THE PROBLEM -> Copy out the lines of the material that include the string "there".

RAW DATA ->
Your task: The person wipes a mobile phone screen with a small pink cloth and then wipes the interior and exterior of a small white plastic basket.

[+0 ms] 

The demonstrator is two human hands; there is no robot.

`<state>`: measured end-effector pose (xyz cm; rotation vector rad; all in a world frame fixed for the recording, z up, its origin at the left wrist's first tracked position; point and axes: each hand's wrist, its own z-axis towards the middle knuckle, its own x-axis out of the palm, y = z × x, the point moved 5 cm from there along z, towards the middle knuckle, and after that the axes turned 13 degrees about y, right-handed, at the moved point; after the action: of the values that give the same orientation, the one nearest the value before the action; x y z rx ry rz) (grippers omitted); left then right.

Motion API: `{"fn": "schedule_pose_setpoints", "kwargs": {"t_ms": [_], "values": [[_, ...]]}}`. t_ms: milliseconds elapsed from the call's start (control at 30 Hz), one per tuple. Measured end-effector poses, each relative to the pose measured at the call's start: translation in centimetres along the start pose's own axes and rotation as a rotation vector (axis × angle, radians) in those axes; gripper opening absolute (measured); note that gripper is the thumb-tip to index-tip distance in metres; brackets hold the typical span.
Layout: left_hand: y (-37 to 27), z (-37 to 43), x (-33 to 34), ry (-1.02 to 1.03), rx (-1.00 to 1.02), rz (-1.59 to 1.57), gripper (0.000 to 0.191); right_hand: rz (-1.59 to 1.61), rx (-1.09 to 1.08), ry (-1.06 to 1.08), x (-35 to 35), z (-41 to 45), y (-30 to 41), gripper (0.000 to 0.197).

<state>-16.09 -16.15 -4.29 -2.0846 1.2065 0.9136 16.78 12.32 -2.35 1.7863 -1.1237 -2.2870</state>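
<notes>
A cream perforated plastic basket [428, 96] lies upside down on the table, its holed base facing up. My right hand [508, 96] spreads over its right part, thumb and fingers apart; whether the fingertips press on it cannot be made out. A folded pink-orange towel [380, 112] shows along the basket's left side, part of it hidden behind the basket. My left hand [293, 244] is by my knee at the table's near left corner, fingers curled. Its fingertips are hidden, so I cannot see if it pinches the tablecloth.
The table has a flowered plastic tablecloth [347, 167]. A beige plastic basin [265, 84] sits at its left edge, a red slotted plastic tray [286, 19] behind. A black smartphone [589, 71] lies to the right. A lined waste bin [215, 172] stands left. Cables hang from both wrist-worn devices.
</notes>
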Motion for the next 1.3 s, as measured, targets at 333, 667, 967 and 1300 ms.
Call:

ANSWER ->
The demonstrator is two human hands; there is no robot.
`<state>`: measured end-effector pose (xyz cm; rotation vector rad; all in a world frame fixed for the recording, z up, its origin at the left wrist's first tracked position; point and axes: each hand's wrist, its own z-axis towards the middle knuckle, its own x-axis out of the palm, y = z × x, the point moved 5 cm from there along z, towards the middle knuckle, and after that the axes turned 13 degrees about y, right-handed, at the moved point; after the action: of the values that give the same orientation, the one nearest the value before the action; x y z rx ry rz) (grippers omitted); left then right.

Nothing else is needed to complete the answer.